===== Information supplied

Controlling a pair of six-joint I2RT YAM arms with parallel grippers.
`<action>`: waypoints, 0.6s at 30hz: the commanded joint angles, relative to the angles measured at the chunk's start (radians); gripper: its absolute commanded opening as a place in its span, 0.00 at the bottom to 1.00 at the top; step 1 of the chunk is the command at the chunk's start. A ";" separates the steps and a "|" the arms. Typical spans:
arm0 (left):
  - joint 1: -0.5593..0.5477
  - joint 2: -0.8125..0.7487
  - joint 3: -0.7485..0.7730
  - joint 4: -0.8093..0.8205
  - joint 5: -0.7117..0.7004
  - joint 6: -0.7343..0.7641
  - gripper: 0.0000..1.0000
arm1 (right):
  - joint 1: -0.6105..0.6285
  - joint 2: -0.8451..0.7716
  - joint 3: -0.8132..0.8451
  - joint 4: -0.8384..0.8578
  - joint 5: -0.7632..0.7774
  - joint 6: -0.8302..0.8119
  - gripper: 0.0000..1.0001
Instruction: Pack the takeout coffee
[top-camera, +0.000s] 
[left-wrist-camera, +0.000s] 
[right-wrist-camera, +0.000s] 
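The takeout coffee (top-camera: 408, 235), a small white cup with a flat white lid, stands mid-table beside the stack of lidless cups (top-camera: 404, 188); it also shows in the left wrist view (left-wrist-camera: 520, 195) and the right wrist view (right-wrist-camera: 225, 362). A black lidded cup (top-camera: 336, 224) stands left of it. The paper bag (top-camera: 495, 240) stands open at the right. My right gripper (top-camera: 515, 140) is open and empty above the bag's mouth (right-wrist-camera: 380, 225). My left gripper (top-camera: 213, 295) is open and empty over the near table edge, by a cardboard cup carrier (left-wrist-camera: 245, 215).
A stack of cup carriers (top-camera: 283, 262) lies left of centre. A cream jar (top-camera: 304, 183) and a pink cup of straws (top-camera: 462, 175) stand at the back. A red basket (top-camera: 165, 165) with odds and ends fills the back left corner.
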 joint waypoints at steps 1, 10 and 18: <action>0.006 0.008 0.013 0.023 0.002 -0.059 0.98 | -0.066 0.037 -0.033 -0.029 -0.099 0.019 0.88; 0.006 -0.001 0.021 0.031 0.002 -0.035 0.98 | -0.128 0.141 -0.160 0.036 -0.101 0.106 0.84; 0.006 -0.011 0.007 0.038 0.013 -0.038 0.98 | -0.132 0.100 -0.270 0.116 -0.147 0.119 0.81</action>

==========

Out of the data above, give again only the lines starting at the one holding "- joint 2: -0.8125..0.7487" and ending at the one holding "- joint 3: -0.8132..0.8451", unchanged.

  - joint 2: -0.8125..0.7487
  - joint 3: -0.7485..0.7730
  - joint 4: -0.8093..0.8205
  - joint 5: -0.7117..0.7004
  - joint 6: -0.7343..0.7641
  - gripper: 0.0000..1.0000
arm1 (right):
  - joint 1: -0.6105..0.6285
  - joint 2: -0.8451..0.7716
  - joint 3: -0.8132..0.8451

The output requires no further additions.